## Task description
Your task is to output the data exactly as it stands.

## Collected data
--- START ---

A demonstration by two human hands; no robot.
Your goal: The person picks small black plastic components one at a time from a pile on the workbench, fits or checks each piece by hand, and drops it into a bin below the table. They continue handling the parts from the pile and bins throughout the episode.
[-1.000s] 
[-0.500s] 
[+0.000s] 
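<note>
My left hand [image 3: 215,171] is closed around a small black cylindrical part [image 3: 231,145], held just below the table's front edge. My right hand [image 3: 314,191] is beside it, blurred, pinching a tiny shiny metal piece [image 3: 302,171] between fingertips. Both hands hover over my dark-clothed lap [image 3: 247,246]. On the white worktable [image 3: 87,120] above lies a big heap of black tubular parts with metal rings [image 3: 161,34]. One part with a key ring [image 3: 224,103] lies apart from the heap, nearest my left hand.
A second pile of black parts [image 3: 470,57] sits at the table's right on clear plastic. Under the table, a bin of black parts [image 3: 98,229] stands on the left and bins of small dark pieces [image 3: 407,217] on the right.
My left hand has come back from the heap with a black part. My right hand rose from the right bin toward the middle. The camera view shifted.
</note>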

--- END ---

## Task response
A demonstration by two human hands; no robot.
Your goal: The person picks small black plastic components one at a time from a pile on the workbench, fits or checks each piece by hand, and drops it into a bin below the table. They continue handling the parts from the pile and bins throughout the episode.
[-1.000s] 
[-0.500s] 
[+0.000s] 
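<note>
My left hand [image 3: 215,171] is closed around a small black cylindrical part [image 3: 231,145], held just below the table's front edge. My right hand [image 3: 314,191] is beside it, blurred, pinching a tiny shiny metal piece [image 3: 302,171] between fingertips. Both hands hover over my dark-clothed lap [image 3: 247,246]. On the white worktable [image 3: 87,120] above lies a big heap of black tubular parts with metal rings [image 3: 161,34]. One part with a key ring [image 3: 224,103] lies apart from the heap, nearest my left hand.
A second pile of black parts [image 3: 470,57] sits at the table's right on clear plastic. Under the table, a bin of black parts [image 3: 98,229] stands on the left and bins of small dark pieces [image 3: 407,217] on the right.
My left hand has come back from the heap with a black part. My right hand rose from the right bin toward the middle. The camera view shifted.
</note>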

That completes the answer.